-- Task goal --
Set down the material exactly as given, please, from its first line through the line that includes "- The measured".

-- Exercise data --
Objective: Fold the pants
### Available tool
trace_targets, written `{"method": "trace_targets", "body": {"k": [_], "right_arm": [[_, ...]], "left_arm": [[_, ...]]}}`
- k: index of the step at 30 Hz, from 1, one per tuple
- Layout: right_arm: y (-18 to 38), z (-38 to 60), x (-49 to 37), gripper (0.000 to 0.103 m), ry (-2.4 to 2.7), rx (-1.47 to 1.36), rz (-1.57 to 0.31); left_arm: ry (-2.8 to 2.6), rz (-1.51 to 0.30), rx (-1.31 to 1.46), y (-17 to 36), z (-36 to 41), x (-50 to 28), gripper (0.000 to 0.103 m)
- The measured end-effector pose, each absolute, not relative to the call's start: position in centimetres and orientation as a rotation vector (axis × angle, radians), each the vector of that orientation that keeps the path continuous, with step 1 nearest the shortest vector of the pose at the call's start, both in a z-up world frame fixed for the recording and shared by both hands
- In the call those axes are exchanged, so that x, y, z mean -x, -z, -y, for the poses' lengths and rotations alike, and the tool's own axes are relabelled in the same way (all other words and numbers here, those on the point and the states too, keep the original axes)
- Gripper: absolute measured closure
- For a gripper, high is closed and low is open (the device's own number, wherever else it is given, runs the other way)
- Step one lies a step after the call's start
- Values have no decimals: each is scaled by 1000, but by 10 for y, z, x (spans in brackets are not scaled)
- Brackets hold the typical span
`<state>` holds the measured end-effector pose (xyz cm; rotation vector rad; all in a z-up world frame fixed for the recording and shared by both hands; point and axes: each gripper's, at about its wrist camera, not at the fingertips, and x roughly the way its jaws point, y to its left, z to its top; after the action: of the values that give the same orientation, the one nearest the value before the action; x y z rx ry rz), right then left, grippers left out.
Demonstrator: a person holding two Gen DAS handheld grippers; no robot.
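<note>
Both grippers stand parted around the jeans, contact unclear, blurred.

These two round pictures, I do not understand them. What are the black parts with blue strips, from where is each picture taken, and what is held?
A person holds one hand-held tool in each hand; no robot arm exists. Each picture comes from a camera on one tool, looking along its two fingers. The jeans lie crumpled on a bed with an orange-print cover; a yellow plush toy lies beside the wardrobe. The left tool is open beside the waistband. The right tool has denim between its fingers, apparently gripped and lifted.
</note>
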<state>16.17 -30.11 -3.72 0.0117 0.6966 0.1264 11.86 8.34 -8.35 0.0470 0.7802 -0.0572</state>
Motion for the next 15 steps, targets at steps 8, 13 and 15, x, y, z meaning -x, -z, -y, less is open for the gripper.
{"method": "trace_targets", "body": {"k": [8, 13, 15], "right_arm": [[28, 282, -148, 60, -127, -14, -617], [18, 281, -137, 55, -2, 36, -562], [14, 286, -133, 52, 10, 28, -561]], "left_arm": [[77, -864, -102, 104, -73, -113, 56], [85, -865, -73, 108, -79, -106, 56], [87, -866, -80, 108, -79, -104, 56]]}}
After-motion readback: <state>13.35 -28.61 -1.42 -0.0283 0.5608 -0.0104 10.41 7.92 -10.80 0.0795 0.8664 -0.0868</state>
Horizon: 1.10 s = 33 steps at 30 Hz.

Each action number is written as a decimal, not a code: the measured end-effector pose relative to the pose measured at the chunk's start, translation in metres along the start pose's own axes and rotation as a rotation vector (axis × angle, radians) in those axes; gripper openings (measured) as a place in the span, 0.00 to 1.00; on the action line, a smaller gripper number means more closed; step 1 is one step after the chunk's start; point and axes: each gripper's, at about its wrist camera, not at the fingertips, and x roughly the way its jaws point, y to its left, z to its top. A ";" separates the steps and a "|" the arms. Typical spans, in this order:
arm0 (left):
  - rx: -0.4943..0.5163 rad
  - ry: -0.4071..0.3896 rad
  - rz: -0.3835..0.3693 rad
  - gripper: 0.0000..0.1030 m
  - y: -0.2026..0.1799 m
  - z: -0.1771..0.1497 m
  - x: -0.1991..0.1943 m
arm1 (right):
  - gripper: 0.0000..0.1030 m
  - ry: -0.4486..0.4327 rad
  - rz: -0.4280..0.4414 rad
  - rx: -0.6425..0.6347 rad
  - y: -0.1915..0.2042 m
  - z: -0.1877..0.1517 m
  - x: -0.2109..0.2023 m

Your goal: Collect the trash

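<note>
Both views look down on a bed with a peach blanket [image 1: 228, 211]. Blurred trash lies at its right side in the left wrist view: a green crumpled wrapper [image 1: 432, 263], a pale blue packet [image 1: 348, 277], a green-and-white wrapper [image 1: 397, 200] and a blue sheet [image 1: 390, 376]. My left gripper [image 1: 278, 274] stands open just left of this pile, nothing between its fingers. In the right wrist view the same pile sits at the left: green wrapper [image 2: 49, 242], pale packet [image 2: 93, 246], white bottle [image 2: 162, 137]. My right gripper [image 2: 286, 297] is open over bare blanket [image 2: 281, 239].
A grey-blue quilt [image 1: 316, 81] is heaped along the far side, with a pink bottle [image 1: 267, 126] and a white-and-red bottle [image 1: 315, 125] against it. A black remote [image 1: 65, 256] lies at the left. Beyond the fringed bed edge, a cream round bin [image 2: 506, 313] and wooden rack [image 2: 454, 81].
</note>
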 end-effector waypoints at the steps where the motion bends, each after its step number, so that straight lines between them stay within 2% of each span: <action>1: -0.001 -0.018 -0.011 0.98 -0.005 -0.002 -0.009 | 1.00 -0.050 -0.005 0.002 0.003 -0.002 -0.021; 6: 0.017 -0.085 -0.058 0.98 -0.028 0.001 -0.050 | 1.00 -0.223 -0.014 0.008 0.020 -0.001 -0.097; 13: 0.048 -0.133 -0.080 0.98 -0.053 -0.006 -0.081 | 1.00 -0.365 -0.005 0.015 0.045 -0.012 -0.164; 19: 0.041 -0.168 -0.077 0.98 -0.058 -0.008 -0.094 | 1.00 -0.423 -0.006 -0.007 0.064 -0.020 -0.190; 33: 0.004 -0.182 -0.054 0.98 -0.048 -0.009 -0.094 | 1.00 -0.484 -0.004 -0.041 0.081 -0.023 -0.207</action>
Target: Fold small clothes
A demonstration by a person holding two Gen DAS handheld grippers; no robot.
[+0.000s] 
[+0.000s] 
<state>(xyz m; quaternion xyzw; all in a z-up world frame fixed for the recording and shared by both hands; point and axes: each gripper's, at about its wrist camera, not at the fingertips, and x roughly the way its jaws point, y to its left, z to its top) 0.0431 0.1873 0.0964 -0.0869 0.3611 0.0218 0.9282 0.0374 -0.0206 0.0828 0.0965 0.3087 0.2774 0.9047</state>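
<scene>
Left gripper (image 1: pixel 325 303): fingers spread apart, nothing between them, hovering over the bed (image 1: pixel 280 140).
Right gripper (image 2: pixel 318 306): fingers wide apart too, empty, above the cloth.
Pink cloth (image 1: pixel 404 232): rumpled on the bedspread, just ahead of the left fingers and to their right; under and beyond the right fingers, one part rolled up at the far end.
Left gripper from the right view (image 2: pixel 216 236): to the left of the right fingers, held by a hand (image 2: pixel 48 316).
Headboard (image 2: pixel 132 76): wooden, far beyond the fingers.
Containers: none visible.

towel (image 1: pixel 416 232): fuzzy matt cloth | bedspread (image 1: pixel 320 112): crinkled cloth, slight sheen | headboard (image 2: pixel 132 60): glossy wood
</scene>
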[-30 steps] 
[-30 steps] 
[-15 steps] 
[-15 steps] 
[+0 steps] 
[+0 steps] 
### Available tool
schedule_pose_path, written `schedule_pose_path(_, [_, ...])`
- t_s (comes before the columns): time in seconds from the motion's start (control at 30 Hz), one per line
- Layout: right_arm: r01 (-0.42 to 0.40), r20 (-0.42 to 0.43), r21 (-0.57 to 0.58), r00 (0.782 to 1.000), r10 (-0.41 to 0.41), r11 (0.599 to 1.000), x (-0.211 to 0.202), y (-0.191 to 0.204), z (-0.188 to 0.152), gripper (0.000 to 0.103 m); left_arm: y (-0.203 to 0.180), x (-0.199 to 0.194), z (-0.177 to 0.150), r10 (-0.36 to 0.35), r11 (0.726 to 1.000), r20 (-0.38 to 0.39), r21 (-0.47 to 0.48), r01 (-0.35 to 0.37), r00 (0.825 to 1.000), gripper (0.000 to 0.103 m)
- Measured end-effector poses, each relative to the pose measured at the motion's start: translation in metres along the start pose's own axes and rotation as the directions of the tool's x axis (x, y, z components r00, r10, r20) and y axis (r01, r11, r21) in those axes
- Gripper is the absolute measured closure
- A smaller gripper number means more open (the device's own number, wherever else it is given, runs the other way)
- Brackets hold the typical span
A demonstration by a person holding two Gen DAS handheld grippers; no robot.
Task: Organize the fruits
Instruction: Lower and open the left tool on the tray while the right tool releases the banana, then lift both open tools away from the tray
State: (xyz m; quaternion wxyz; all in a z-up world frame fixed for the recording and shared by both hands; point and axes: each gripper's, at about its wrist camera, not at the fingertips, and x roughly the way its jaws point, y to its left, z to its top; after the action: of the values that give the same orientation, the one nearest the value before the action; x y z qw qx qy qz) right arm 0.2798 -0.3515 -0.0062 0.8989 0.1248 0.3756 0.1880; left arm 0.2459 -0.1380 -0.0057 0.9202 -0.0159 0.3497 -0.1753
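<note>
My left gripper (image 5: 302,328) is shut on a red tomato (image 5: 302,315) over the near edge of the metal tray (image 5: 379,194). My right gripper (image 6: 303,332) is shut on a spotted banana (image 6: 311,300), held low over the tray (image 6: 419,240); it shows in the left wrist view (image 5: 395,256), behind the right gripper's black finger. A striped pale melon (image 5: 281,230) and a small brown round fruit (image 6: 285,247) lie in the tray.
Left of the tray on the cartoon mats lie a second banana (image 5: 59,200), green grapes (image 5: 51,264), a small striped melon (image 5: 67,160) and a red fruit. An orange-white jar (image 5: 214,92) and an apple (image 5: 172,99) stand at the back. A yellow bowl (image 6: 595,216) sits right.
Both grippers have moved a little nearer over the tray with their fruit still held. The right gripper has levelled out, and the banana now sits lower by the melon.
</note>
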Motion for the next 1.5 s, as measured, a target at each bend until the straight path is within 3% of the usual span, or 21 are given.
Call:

-- Response --
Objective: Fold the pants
### Available tool
trace_targets, written `{"method": "trace_targets", "body": {"k": [_], "right_arm": [[_, ...]], "left_arm": [[_, ...]]}}`
- k: index of the step at 30 Hz, from 1, one per tuple
- Layout: right_arm: y (-18 to 38), z (-38 to 60), x (-49 to 37), gripper (0.000 to 0.103 m), ry (-2.4 to 2.7), rx (-1.47 to 1.36), rz (-1.57 to 0.31); left_arm: ry (-2.8 to 2.6), rz (-1.51 to 0.30), rx (-1.31 to 1.46), y (-17 to 36), z (-36 to 41), x (-50 to 28), gripper (0.000 to 0.103 m)
- The measured end-effector pose, each absolute, not relative to the call's start: position in centimetres and orientation as a rotation vector (axis × angle, radians), each the vector of that orientation that keeps the path continuous, with step 1 nearest the shortest vector of the pose at the call's start, both in a z-up world frame fixed for the recording and shared by both hands

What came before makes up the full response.